╔══

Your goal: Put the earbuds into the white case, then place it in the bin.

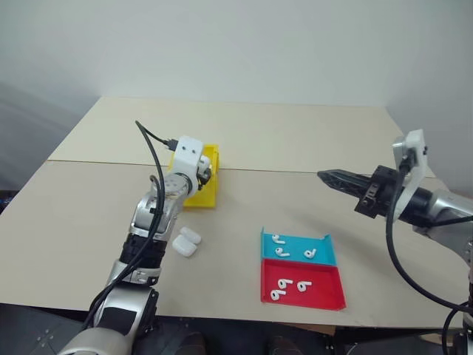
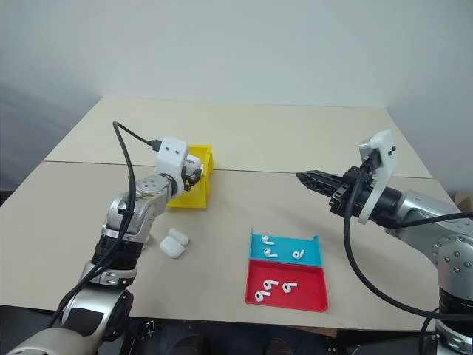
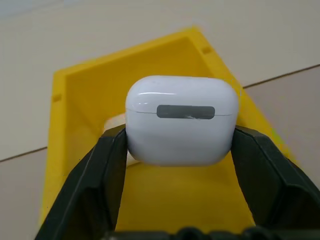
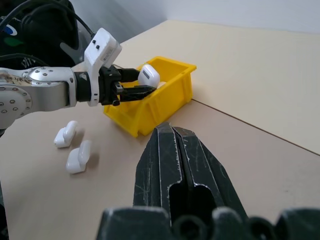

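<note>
One white case (image 3: 181,120), lid down, sits between the two black fingers (image 3: 95,185) of the left gripper (image 4: 136,86), above the open top of the yellow bin (image 3: 75,100). In the left wrist view both fingers appear to touch the sides of the case, so it looks grasped, though whether the grip is firm or just loosening cannot be told. Another white object lies inside the bin behind the case, mostly hidden.

The bin stands on the beige table (image 1: 295,140), just beside the seam where two tabletops meet. Two more white cases (image 1: 185,241) lie on the table near the left arm, close to each other and nearer the robot than the bin.

Toward the right side of the table, a shallow blue tray (image 1: 297,248) and a shallow red tray (image 1: 303,285) sit touching, the blue one farther from the robot. Three earbuds (image 1: 278,239) lie in the blue tray and three more in the red one.

The right gripper (image 1: 330,177) hovers above the table, well apart from the bin, pointing toward the left arm. Its fingers are pressed together with nothing between them.
</note>
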Available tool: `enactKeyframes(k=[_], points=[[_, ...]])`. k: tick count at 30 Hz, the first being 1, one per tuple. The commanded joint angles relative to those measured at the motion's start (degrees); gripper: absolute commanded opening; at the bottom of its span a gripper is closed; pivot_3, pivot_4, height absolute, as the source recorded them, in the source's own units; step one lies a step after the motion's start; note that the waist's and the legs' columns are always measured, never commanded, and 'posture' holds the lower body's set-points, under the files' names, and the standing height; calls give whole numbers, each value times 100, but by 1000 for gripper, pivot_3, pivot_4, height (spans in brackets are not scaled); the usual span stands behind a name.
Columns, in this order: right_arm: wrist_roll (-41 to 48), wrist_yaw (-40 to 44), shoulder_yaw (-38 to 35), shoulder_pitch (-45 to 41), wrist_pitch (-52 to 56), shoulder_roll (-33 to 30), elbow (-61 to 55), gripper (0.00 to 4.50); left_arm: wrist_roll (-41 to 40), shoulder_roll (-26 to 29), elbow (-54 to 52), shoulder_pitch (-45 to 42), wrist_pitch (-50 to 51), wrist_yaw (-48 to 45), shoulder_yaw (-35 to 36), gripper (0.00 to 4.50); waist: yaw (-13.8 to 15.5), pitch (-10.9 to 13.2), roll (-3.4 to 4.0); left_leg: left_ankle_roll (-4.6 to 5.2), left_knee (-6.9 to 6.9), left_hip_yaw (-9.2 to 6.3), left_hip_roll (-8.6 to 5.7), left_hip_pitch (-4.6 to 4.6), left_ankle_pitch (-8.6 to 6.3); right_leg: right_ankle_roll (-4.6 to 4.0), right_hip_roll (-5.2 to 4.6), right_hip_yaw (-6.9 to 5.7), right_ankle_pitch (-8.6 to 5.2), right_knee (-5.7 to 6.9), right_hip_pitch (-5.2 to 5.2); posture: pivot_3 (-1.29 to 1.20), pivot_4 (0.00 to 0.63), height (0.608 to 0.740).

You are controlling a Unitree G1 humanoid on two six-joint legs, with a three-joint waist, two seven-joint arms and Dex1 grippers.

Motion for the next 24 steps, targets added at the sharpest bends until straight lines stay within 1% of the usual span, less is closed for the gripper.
enactKeyframes(k=[1,2,4,6,8,10,11,13,14,16,17,18,20,24], points=[[8,-10,-82,2,-119,-92,-196,0,121,5,-78,-203,-218,42,119,4464,5,0,0,0,0,0,0,0,0,0,0,0,0,1,0,0,150,740],[2,-12,-84,14,-113,-93,-206,0,125,-11,-96,-194,-312,68,163,4464,7,0,0,-1,0,0,0,1,0,0,0,-1,0,1,1,0,150,740],[-46,-18,-82,63,-105,-128,-239,0,-154,-99,-315,-79,-712,-79,467,4464,10,0,0,-2,0,0,0,0,1,0,0,0,0,1,1,0,150,740],[-141,28,-96,154,-168,-168,-302,0,-536,-199,-574,-1,-824,-268,826,4464,11,0,0,-3,0,0,0,-1,2,0,-1,-1,0,1,1,0,150,740],[-415,272,-143,410,-443,-279,-507,0,-1185,-207,-992,161,-735,-788,1207,4464,10,0,0,-3,0,0,1,-4,2,0,-2,-1,0,0,-1,0,150,740],[-835,787,-200,822,-918,-476,-772,0,-1757,-61,-1516,433,-751,-1425,1415,4464,3,0,1,-3,0,0,1,-7,1,0,-2,0,0,0,-6,0,150,740],[-1140,1132,-281,1119,-1397,-477,-899,0,-1947,120,-1792,602,-744,-1769,1404,4464,1,0,1,-3,0,1,1,-6,2,0,-1,0,0,0,-5,0,150,740],[-1613,1897,-460,1725,-1996,-760,-1029,0,-2232,555,-2280,989,-808,-2446,1360,4464,-3,-1,1,-5,0,1,2,-5,3,0,0,0,0,1,-6,0,150,740],[-1871,2434,-655,2121,-2353,-926,-1025,0,-2444,857,-2553,1284,-905,-2927,1417,4464,-3,-1,2,-6,0,2,2,-3,3,0,0,1,0,1,-5,0,150,740],[-2166,3172,-990,2674,-2828,-1141,-931,0,-2889,1327,-2863,1685,-888,-3574,1602,4464,-13,0,1,-10,0,3,2,6,6,1,-1,1,0,0,7,0,150,740],[-2336,3555,-1229,2958,-3090,-1224,-798,0,-3040,1695,-2991,1989,-928,-4006,1729,4464,-13,0,1,-10,0,4,4,27,5,1,0,-1,0,-2,27,0,150,740],[-2439,3799,-1384,3134,-3266,-1268,-694,0,-3135,1947,-3056,2187,-958,-4274,1807,4464,-26,0,1,-10,0,4,4,39,5,1,-1,-2,-1,-5,42,0,150,740],[-2699,4254,-1726,3444,-3580,-1386,-369,0,-3214,2652,-3130,2793,-1177,-5092,2022,4464,-53,1,0,-10,-3,5,5,72,4,2,0,-1,-1,-5,68,0,150,740],[-3195,4731,-2037,3716,-4065,-1590,224,0,-3082,3734,-3037,3896,-1764,-6318,2470,4464,-125,2,-3,-12,-8,12,8,93,5,-4,0,1,2,-3,76,0,150,740]])
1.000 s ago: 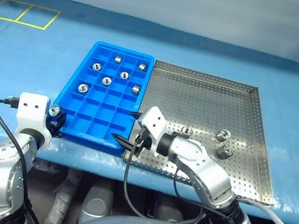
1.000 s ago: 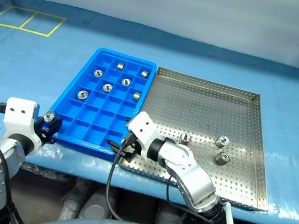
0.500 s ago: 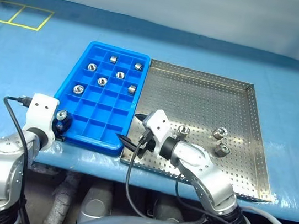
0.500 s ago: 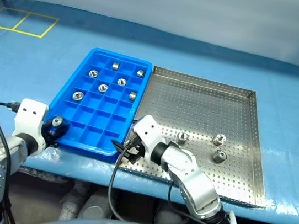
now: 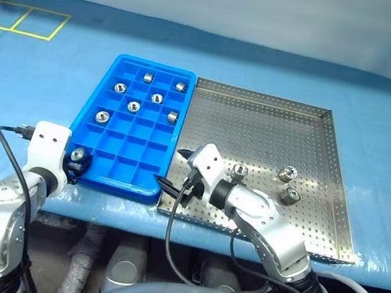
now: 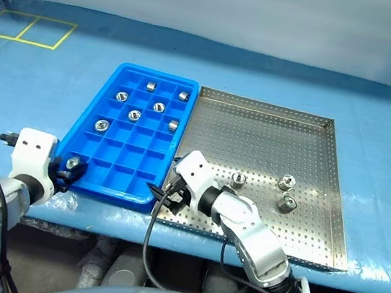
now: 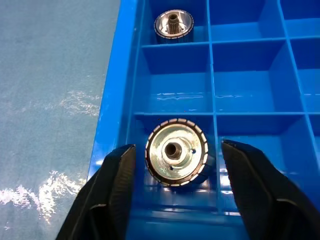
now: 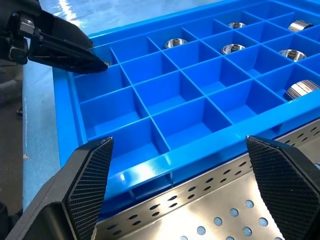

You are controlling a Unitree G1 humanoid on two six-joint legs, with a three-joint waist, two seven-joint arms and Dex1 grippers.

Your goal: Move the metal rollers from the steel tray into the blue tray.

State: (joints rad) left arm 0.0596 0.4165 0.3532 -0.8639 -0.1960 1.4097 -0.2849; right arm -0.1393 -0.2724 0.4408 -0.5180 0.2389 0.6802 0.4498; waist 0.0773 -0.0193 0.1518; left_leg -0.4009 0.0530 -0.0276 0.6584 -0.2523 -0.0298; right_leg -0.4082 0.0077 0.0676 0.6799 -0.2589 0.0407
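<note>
The left gripper (image 7: pixel 172 200) stands with its fingers apart, one on each side of a roller (image 7: pixel 176 154) that sits in the near corner cell of the blue tray (image 5: pixel 115 77), hole facing up; gaps show on both sides, so the roller appears released, not clamped. In the head views this gripper (image 5: pixel 77 161) sits at the tray's near left corner, at about 8 o'clock from the tray centre. The right gripper (image 5: pixel 173 188) is spread wide and holds nothing; it hovers over the seam where the blue tray meets the steel tray (image 5: pixel 331 155), pointing toward 10 o'clock. Six more rollers, such as the one at (image 5: pixel 102 116), occupy cells in the far half of the blue tray. The three remaining metal rollers (image 5: pixel 239 172), (image 5: pixel 288 174) and (image 5: pixel 290 195) lie on the perforated floor of the steel tray, at 2 to 3 o'clock from the right gripper. The nearest stands just beside the right wrist, behind the fingertips and not ahead of them. The right arm is judged the nearer by far; the left gripper is well apart, across the blue tray. Each roller stands on end with its axis vertical, so the next pick likely calls for the right gripper to draw back and turn toward 3 o'clock.
</note>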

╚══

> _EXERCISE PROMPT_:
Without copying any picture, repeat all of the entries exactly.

> _EXERCISE OUTPUT_:
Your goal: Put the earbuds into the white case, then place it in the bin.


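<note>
One white case (image 3: 181,120), lid down, sits between the two black fingers (image 3: 95,185) of the left gripper (image 4: 136,86), above the open top of the yellow bin (image 3: 75,100). In the left wrist view both fingers appear to touch the sides of the case, so it looks grasped, though whether the grip is firm or just loosening cannot be told. Another white object lies inside the bin behind the case, mostly hidden.

The bin stands on the beige table (image 1: 295,140), just beside the seam where two tabletops meet. Two more white cases (image 1: 185,241) lie on the table near the left arm, close to each other and nearer the robot than the bin.

Toward the right side of the table, a shallow blue tray (image 1: 297,248) and a shallow red tray (image 1: 303,285) sit touching, the blue one farther from the robot. Three earbuds (image 1: 278,239) lie in the blue tray and three more in the red one.

The right gripper (image 1: 330,177) hovers above the table, well apart from the bin, pointing toward the left arm. Its fingers are pressed together with nothing between them.
</note>
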Available tool: `enactKeyframes(k=[_], points=[[_, ...]])`. k: tick count at 30 Hz, the first being 1, one per tuple. The commanded joint angles relative to those measured at the motion's start (degrees); gripper: absolute commanded opening; at the bottom of its span a gripper is closed; pivot_3, pivot_4, height absolute, as the source recorded them, in the source's own units; step one lies a step after the motion's start; note that the waist's and the legs' columns are always measured, never commanded, and 'posture' holds the lower body's set-points, under the files' names, and the standing height; calls give whole numbers, each value times 100, but by 1000 for gripper, pivot_3, pivot_4, height (spans in brackets are not scaled); the usual span stands behind a name.
Columns, in this order: right_arm: wrist_roll (-41 to 48), wrist_yaw (-40 to 44), shoulder_yaw (-38 to 35), shoulder_pitch (-45 to 41), wrist_pitch (-52 to 56), shoulder_roll (-33 to 30), elbow (-61 to 55), gripper (0.00 to 4.50); left_arm: wrist_roll (-41 to 40), shoulder_roll (-26 to 29), elbow (-54 to 52), shoulder_pitch (-45 to 42), wrist_pitch (-50 to 51), wrist_yaw (-48 to 45), shoulder_yaw (-35 to 36), gripper (0.00 to 4.50); waist: yaw (-13.8 to 15.5), pitch (-10.9 to 13.2), roll (-3.4 to 4.0); left_leg: left_ankle_roll (-4.6 to 5.2), left_knee (-6.9 to 6.9), left_hip_yaw (-9.2 to 6.3), left_hip_roll (-8.6 to 5.7), left_hip_pitch (-4.6 to 4.6), left_ankle_pitch (-8.6 to 6.3); right_leg: right_ankle_roll (-4.6 to 4.0), right_hip_roll (-5.2 to 4.6), right_hip_yaw (-6.9 to 5.7), right_ankle_pitch (-8.6 to 5.2), right_knee (-5.7 to 6.9), right_hip_pitch (-5.2 to 5.2); posture: pivot_3 (-1.29 to 1.20), pivot_4 (0.00 to 0.63), height (0.608 to 0.740).

You are controlling a Unitree G1 humanoid on two six-joint legs, with a three-joint waist, two seven-joint arms and Dex1 grippers.

Motion for the next 24 steps, targets added at the sharpest bends until straight lines stay within 1% of the usual span, less is closed for the gripper.
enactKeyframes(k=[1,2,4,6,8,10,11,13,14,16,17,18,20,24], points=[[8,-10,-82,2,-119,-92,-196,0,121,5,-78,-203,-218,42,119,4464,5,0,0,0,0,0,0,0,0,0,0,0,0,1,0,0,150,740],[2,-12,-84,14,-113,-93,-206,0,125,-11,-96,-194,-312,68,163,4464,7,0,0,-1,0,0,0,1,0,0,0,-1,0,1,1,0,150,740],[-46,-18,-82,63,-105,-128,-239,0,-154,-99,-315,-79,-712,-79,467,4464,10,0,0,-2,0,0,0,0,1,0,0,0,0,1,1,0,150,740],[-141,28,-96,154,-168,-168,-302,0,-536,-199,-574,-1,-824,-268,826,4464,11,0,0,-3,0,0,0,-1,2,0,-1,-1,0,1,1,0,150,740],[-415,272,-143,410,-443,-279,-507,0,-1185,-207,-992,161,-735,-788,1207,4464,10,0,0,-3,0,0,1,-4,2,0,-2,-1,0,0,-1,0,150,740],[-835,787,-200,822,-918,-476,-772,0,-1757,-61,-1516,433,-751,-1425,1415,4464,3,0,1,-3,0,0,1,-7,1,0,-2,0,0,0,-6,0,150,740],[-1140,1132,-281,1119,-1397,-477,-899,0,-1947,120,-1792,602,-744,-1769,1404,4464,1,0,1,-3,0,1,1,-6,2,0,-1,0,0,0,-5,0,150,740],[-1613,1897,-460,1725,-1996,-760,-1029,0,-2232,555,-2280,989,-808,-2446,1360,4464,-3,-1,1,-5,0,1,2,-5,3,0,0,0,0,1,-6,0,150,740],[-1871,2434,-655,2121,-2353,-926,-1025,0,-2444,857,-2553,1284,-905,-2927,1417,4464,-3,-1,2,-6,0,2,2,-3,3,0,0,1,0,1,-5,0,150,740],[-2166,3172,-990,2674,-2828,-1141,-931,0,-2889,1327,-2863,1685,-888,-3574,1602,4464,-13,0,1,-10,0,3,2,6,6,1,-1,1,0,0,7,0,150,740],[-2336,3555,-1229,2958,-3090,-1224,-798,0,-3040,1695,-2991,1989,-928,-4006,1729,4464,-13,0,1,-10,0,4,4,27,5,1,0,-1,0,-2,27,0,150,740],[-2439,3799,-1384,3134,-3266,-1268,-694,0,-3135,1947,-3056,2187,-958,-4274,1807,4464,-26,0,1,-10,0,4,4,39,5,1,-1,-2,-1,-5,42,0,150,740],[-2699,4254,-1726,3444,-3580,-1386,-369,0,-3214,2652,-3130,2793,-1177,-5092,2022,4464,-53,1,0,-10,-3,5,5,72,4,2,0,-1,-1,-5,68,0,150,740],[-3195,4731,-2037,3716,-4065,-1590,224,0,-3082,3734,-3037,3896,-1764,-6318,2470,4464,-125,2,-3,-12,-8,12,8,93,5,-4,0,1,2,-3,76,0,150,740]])
1.000 s ago: 
1.000 s ago: 
0.500 s ago: 
0.500 s ago: 
now: 
now: 
now: 
now: 

You are controlling a Unitree G1 humanoid on two six-joint legs, with a three-joint waist, two seven-joint arms and Dex1 grippers.

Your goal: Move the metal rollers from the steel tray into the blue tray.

State: (joints rad) left arm 0.0596 0.4165 0.3532 -0.8639 -0.1960 1.4097 -0.2849; right arm -0.1393 -0.2724 0.4408 -0.5180 0.2389 0.6802 0.4498; waist 0.0773 -0.0193 0.1518; left_leg -0.4009 0.0530 -0.0276 0.6584 -0.2523 -0.0298; right_leg -0.4082 0.0077 0.0676 0.6799 -0.2589 0.0407
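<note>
The left gripper (image 7: pixel 172 200) stands with its fingers apart, one on each side of a roller (image 7: pixel 176 154) that sits in the near corner cell of the blue tray (image 5: pixel 115 77), hole facing up; gaps show on both sides, so the roller appears released, not clamped. In the head views this gripper (image 5: pixel 77 161) sits at the tray's near left corner, at about 8 o'clock from the tray centre. The right gripper (image 5: pixel 173 188) is spread wide and holds nothing; it hovers over the seam where the blue tray meets the steel tray (image 5: pixel 331 155), pointing toward 10 o'clock. Six more rollers, such as the one at (image 5: pixel 102 116), occupy cells in the far half of the blue tray. The three remaining metal rollers (image 5: pixel 239 172), (image 5: pixel 288 174) and (image 5: pixel 290 195) lie on the perforated floor of the steel tray, at 2 to 3 o'clock from the right gripper. The nearest stands just beside the right wrist, behind the fingertips and not ahead of them. The right arm is judged the nearer by far; the left gripper is well apart, across the blue tray. Each roller stands on end with its axis vertical, so the next pick likely calls for the right gripper to draw back and turn toward 3 o'clock.
</note>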

This output completes the exercise.